What is expected. The listing below holds a line with "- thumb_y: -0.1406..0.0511" and a later line with "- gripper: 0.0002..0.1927". Write out those two lines and every line between them, exactly, and nothing else.
═══ Provided data
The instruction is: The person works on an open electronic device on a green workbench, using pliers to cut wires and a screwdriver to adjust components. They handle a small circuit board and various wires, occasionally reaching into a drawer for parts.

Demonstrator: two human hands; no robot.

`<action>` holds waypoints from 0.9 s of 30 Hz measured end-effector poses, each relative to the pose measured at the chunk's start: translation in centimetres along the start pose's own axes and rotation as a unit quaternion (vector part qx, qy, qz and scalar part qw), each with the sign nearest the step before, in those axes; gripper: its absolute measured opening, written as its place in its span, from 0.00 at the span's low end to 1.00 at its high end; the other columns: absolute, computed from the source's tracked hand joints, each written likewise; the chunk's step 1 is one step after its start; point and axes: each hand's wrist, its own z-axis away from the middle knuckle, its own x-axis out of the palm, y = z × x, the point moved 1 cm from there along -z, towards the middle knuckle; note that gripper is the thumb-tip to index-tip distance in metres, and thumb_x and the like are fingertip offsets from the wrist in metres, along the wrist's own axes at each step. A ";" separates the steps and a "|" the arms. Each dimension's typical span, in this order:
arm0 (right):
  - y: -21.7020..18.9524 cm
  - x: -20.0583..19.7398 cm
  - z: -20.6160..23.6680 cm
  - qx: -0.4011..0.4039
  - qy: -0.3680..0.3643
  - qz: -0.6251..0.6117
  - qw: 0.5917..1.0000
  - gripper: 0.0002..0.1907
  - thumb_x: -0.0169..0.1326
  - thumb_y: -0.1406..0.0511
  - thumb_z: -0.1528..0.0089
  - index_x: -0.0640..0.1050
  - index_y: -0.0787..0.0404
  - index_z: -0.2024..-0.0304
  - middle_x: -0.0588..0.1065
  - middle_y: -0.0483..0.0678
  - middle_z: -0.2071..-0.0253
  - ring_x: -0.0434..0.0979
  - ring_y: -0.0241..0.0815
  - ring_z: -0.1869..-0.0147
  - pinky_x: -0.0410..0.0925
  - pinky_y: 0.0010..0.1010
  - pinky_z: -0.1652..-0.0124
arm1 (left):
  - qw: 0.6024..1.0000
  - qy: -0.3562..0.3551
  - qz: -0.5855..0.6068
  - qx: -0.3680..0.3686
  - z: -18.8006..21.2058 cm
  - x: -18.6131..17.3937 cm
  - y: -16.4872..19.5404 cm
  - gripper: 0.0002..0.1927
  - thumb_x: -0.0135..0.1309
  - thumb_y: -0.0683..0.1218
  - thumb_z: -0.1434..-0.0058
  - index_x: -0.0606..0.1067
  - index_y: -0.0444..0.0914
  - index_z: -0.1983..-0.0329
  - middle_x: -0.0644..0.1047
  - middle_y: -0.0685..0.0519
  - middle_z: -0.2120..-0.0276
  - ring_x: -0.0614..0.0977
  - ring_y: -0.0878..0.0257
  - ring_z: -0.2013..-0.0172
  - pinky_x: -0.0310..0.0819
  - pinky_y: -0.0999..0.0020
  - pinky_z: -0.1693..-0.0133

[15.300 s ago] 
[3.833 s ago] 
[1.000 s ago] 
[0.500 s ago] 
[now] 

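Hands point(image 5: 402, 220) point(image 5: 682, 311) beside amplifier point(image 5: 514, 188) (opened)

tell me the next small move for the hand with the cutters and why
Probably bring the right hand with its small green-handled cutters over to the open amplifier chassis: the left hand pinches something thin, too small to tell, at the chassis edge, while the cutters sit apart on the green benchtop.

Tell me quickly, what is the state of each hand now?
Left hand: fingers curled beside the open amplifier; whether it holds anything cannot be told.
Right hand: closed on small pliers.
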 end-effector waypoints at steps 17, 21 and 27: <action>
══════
Response to the exercise.
  - thumb_y: -0.1406..0.0511
  - thumb_z: -0.1528..0.0089
  - index_x: -0.0640..0.1050
  - index_y: -0.0787..0.0404
  - index_z: -0.2024..-0.0304
  - middle_x: -0.0588..0.1065
  - middle_y: -0.0483..0.0678
  - middle_z: -0.2071..-0.0253
  - ring_x: -0.0434..0.0979
  - ring_y: -0.0241..0.0815
  - ring_z: -0.1869..-0.0147
  - pinky_x: -0.0410..0.0925
  - pinky_y: 0.0010..0.1010
  - pinky_z: -0.1652..-0.0124
arm1 (left):
  - qw: 0.6024..1.0000
  - qy: -0.3562..0.3551
  - qz: -0.5855..0.6068
  - qx: -0.3680..0.3686
  - z: -18.8006..21.2058 cm
  - x: -18.6131..17.3937 cm
  - y: -16.4872..19.5404 cm
  - gripper: 0.0002..0.1927

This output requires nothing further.